Hosting a chaos mode for Twitch streamer StaySafeTV this past weekend has been an incredibly valuable experience for our team.  While we had plenty of experience hosting low and medium population servers, we learned a lot from this recent influx of players about the strengths and weaknesses of our hardware and software stacks and we're going to take a moment to discuss those strengths and weaknesses in this post.

Background

In general, game servers use ticks to operate: small quanta of input from clients, calculation and storage of all relevant game state which is then sent back out to the clients in updates.

In Minecraft, those calculations handle chunk generation, physics and flow calculations for water and lava, lighting updates, movements and actions for monsters and animals; basically everything the player can do to their environment and everything the environment can do to the player.  These ticks are supposed to happen once every 50 milliseconds, or 20 ticks in every second.

Minecraft, before the Spergs soiled it with their hydra... richards.

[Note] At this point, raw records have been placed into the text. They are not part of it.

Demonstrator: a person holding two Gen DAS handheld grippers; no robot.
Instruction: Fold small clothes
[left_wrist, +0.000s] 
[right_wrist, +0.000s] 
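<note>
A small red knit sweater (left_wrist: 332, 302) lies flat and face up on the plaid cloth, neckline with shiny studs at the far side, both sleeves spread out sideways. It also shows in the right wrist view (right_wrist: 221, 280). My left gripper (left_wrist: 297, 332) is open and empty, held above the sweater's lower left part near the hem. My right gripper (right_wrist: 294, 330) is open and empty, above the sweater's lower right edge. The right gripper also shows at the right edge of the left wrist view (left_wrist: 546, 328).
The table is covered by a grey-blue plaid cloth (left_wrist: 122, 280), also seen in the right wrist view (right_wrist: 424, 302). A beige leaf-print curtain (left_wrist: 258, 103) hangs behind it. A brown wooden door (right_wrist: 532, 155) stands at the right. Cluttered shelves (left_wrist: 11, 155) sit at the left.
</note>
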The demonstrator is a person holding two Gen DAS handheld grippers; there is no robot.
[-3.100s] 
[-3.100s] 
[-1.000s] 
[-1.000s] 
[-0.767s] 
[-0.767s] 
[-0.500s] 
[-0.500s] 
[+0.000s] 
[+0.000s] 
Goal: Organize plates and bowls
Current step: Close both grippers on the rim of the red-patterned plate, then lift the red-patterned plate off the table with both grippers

Minecraft servers are also (mostly) single threaded: most of the operations they perform are done sequentially, one at a time.  This isn't a problem on small servers with limited player populations, but it can become a serious problem as a server's population increases.  Normally the work to do during a tick can be completed in under 50ms, but with more entities interacting with each other, more work has to be performed, and tick intervals can go well above that 50ms limit.  Fortunately, there are ways to mitigate this.

Solution: Alternate Minecraft Servers

With the scaling and configuration limitations of Minecraft servers becoming evident very soon after the launch of multiplayer mode, the Minecraft community stepped forward and started developing alternatives with richer configuration and customization features than the vanilla server had.

CraftBukkit was the first of these alternate servers, allowing for plugins which can drastically change the gameplay experience, as well as basic configuration options that allow for general performance tuning.  CraftBukkit is no longer available, instead living on as part of the Vanilla Minecraft server and

Spigot is a performance enhanced fork of CraftBukkit in very common use today.  It supports an extension of the Bukkit API (Spigot-API) and advanced configuration options that allow for much better performance on high population servers, as well as support for Minecraft proxies that support multi-server networks like ours.

Paper is a high-performance fork of Spigot used by many high population Minecraft servers.  Is makes additional extensions to the Spigot-API and includes several significant performance enhancing optimizations, which have a significant positive impact on the performance of high population servers.  The feature of Paper that caused us to switch over from Spigot was asynchronous chunk loading and world generation, which has provided a significant performance boost to all of our servers.

We are aware that there are additional custom servers that we have not yet evaluated which may yield better performance properties than Paper, we just haven't tested them yet.

Solution: Server Configuration

Given enough players, monsters, animals, physics events, etc, out-of-the-box installations of Spigot and even Paper can become laggy messes.  Fortunately, Spigot and Paper are quite configurable and their behavior can be easily redefined to provide a much higher-performance experience.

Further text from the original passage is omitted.